The migration to the ISO 2022 standard means that more data is traversing payments infrastructure and accompanying payments than ever before. That data can be used to make sure the transactions and parties are in compliance with anti-money laundering (AML) and sanctions screening. The greater transparency also means that corporates and FIs have better visibility into their own cash flows.

As Leather remarked, “there’s a huge appetite to benefit from the increased amounts of richer data and structured data that can be sent across the payments network.”

That desire extends to cross-border transactions, as straight-through processing can streamline payments and invoice reconciliation, and structured/semi-structured addresses can improve sanctions-related overseeing of transactions.

“We are facilitating conversations between corporates, and hopefully in the future between corporates and participants and [enterprise resource planning (ERP)] providers to talk about data choice and harmonizing those choices,” Leather said.

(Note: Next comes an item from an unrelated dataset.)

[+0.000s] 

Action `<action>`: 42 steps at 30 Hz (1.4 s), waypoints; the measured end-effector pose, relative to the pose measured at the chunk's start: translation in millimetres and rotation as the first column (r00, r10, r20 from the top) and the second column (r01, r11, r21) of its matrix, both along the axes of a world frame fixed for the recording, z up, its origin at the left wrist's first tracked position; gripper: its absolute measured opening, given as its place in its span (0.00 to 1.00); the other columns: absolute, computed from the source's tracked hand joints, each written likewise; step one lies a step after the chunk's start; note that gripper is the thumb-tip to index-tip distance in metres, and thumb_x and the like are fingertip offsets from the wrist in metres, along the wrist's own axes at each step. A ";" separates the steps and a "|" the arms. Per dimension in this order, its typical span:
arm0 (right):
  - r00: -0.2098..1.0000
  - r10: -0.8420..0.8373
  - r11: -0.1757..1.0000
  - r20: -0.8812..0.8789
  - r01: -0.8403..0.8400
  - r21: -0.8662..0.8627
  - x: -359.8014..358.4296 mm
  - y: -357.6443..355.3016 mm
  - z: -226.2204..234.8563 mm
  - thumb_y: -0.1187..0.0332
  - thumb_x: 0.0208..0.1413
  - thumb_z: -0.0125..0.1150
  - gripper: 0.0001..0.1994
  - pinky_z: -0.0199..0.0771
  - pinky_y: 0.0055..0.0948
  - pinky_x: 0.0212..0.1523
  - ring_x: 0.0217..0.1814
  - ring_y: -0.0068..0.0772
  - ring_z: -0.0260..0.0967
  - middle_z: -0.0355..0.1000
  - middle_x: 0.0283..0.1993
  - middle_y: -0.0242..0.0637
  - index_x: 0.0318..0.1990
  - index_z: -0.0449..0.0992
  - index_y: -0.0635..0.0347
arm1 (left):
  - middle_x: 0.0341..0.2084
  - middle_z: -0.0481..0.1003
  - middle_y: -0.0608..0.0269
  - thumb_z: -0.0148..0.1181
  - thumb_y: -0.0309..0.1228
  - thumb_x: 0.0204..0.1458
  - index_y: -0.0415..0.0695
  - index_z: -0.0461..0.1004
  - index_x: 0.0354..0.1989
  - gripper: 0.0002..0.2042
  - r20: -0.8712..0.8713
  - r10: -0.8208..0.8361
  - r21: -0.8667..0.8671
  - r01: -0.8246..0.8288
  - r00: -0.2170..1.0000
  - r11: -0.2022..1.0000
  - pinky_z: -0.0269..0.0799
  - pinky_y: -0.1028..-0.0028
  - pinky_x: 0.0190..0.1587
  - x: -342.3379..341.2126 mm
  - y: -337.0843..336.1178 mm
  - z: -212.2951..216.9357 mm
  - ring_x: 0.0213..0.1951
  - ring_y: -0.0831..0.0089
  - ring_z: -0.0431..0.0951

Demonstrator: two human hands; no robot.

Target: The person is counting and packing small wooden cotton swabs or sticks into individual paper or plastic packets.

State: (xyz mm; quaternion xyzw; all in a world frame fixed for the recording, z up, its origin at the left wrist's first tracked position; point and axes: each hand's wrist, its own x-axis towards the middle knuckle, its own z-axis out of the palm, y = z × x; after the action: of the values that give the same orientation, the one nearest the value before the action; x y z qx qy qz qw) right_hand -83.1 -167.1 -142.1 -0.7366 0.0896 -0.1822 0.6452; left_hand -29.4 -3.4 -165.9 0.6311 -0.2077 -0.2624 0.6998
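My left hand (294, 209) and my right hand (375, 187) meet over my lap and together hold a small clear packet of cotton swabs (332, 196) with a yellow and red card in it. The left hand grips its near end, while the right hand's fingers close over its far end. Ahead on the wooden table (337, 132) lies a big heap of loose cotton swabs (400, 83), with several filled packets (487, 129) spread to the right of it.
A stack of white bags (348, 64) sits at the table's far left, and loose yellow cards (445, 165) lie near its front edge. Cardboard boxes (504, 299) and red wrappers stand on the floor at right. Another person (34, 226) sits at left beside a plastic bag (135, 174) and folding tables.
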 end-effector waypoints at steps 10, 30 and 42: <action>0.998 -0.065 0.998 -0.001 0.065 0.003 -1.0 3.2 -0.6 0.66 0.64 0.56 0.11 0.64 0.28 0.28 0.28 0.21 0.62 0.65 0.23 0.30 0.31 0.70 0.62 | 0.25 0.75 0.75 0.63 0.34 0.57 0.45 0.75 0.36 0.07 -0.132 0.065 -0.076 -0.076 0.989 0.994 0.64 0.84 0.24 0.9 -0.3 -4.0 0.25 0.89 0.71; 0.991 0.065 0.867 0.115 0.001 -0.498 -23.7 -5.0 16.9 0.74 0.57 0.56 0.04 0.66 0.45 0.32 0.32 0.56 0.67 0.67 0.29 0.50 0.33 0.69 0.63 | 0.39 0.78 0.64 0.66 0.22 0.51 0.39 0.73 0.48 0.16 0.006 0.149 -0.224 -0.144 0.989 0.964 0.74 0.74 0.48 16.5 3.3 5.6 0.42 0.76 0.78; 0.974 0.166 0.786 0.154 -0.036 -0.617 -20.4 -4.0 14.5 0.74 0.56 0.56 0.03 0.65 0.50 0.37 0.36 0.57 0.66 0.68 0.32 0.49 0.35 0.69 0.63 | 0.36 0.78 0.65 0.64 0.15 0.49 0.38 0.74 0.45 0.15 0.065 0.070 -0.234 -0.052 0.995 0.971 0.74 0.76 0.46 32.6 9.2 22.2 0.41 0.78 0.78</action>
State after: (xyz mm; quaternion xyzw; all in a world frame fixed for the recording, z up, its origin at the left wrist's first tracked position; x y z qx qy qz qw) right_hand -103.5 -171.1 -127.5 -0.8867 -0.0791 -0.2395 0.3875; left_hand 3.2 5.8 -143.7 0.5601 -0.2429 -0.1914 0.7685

The conversation came against a backdrop in which the global rollout of ISO 20022 is being delayed and is taking place in stages. In June, the BoE said it had successfully migrated CHAPS, the United Kingdom’s high-value payments system, to ISO 20022. The BoE said at the time that the migration marked a “significant milestone” in the long-standing bid to renew the bank’s Real Time Gross Settlement (RTGS) service.

That migration came amid collaborative efforts with BoA and was completed over the course of a single weekend, Leather said.

As to the “boring is good” argument, BoA’s Northern noted that the migration had “gone exceptionally well,” following on the heels of “going live” with ISO 20022 in Canada, Australia and the SWIFT network.

“There were some bumps over the first couple of days, but payments were processed as expected, and we delivered for our clients,” Northern said. “We’ve learned as we have gone along.”

That learning has taken shape as BoA clients have been testing BoA’s “lower lanes,” so clients can send the bank ISO data (including end users’ data) that can be validated to ensure that straight-through processing works and back office reconciliation improves.

Not all firms have had a “boring” experience. AWS’s Vargas noted that her firm has worked with different types of entities across a range of geographies, and the constant challenge has been to “keep the environment running with no issues, and without affecting the customers by that transition.”

The initial focus has been to support the new messaging, even if the entities were not taking advantage (yet) of all the new structured data fields. Many customers have been leveraging the cloud to collect and ingest Big Data and use machine learning to predict if the data that travels with transactions will be accepted.

As structured data becomes common, Vargas said, “banks will be more willing to share data among themselves.” As a result, AML, fraud detection and sanctions screening will improve. FIs will be able to provide differentiated services more adroitly — including microservices — to their end users as they re-architect their applications.

There remain two years (roughly) to complete the transition to ISO, noted the panelists, and as North said, “many participants are already deriving some level of benefit from ISO,” particularly when the SWIFT transaction manager goes live and ensures data integrity across the SWIFT network.

And, as 2025 looms, BoE will see more FIs migrate, with an eye on interoperability across the globe, Leather said. (Forty percent of the BoE/CHAPs business is cross-border.)

“You will get movement between the different financial market operators to update [systems] and continue to move forward,” Leather added.

Regarding the alignment of data and interoperability globally, Northern said: “If we are able to achieve that as an industry, I think we would’ve done exceptionally well.”

Added Vargas: “We do have work to do in the future to ensure that we are actually making the changes to the environment … and the core infrastructure of the entities to take advantage of that new set of data. Things are going to be more exciting and maybe a little bit less boring in the next few months as we really take advantage of the promise of ISO 20022.”